Presidents come and presidents go, but the State Department’s foreign policy establishment is forever. And no matter how many times its remedies fail to heal problems (and usually cause worse ones), it keeps on applying them, without an ounce of self-reflection. And in Barack Obama, the lifers at State have a president after their own heart – one whose vision of the world coincides exactly with theirs, and who takes their recommendations without question and fronts for them eagerly, no matter how often and how abysmally they have failed.

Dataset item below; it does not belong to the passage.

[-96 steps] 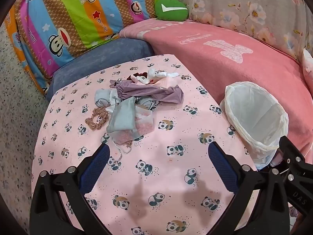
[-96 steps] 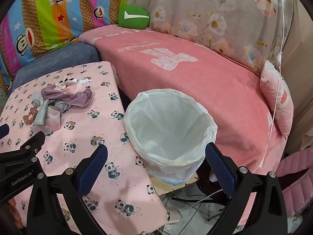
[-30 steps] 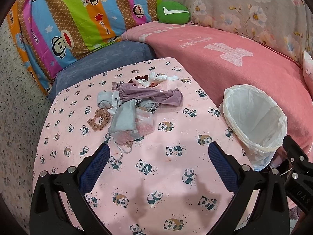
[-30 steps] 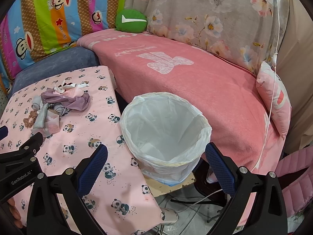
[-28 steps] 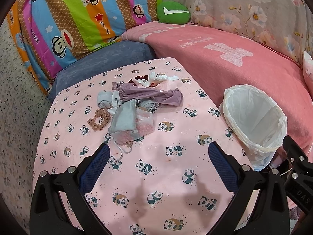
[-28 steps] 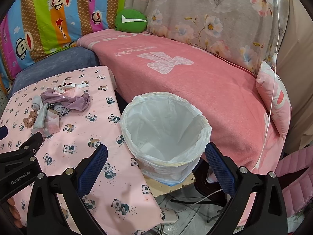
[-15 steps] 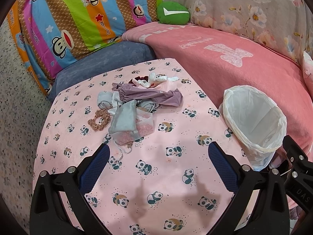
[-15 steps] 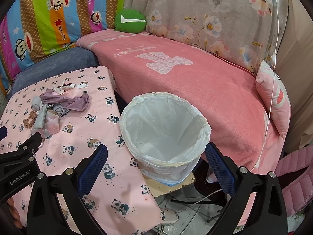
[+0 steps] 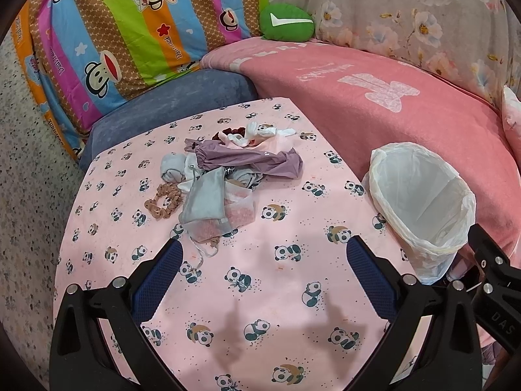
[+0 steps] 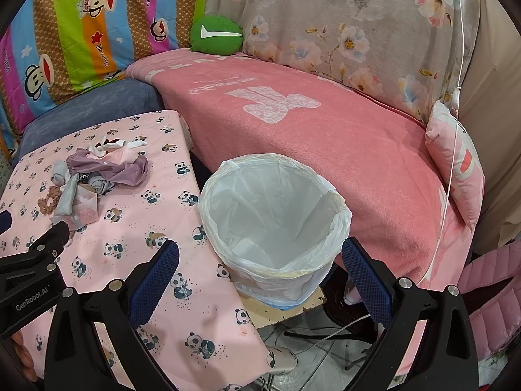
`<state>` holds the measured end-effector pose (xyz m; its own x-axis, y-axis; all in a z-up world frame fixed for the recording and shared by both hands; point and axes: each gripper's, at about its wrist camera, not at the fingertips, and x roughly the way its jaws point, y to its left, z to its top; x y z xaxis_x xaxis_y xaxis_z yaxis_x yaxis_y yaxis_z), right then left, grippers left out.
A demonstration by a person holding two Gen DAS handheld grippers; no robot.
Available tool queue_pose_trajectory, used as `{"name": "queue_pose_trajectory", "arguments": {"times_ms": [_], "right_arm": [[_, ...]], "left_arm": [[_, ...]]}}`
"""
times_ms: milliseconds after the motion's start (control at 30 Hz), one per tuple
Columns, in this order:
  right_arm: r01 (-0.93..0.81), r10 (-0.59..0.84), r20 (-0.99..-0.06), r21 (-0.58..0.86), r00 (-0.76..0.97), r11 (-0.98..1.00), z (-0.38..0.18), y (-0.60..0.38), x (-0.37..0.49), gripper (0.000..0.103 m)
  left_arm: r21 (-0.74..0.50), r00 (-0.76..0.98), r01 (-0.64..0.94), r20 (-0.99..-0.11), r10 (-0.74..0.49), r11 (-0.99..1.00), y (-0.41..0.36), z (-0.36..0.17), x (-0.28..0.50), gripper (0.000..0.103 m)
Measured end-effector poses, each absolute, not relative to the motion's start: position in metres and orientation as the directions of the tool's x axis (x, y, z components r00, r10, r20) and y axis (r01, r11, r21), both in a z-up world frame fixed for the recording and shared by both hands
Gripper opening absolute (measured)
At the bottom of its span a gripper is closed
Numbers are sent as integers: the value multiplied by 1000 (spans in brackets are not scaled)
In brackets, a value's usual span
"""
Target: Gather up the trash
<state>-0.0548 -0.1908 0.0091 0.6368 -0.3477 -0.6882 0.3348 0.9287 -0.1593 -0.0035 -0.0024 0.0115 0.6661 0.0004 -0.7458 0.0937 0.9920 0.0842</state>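
On left claw (image 10: 29,280) housing, "GenRobot.AI"; on striped bedding (image 9: 130,32), "Paul Frank".

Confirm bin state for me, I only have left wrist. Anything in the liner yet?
Observer: Right wrist looks straight down into the bin. White liner, nothing inside.
Operator: What's it standing on?
Observer: A low beige board beside the table, not on it. A cable runs across the floor below.
Operator: Right gripper?
Observer: The right gripper is open and empty, fingers either side of the bin's near rim.
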Motion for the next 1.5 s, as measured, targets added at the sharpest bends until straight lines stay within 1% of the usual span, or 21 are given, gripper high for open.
{"name": "queue_pose_trajectory", "arguments": {"times_ms": [400,700,900,1100,1167,1267,1333,1400,1500], "right_arm": [[337,-351,-693,-164,630,927,7,-191,-51,97],[347,-336,-695,-132,635,928,4,-188,-37,97],[344,-323,-681,-110,657,932,3,-177,-15,97],[318,-291,-669,-86,684,944,-1,-157,19,97],[303,-279,-668,-83,690,949,-3,-148,32,97],[279,-251,-667,-67,701,958,-8,-134,50,97],[263,-232,-674,-57,702,963,-13,-123,61,97],[245,-210,-683,-47,699,968,-20,-111,73,97],[210,-166,-701,-24,694,977,-31,-92,87,97]], "left_arm": [[75,664,92,-748,-5,993,-2,6,0,96],[46,684,110,-729,-42,993,19,-2,17,96],[2,681,90,-730,-60,996,51,-12,42,96],[14,670,55,-742,-27,998,94,-28,71,96],[24,658,22,-753,4,999,112,-35,84,96],[-5,631,-21,-776,9,1000,140,-48,101,96],[-32,623,-34,-782,-4,999,157,-56,112,96],[-26,615,-45,-788,7,999,169,-63,121,96],[-52,603,-37,-798,-19,998,182,-72,134,96]]}}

Here are six policies that have failed miserably again and again, and yet are still front and center in the Obama administration’s foreign policy planning:

6. Supporting the Afghan regime

The corrupt and treacherous [2] kleptocrat Hamid Karzai is gone, but his legacy lives on. The new president, Mohammad Ashraf Ghani, is almost certainly still receiving those bags of cash from the CIA [3], and the new regime shows no more interest in accountability than Karzai did. It was revealed Thursday [4]that

nearly $420 million in weapons and other “sensitive items” have gone missing from U.S. Army bases in Afghanistan and are not likely to be recovered due to mismanagement and improper accounting, according to an internal report by the Pentagon’s inspector general obtained by the Washington Free Beacon.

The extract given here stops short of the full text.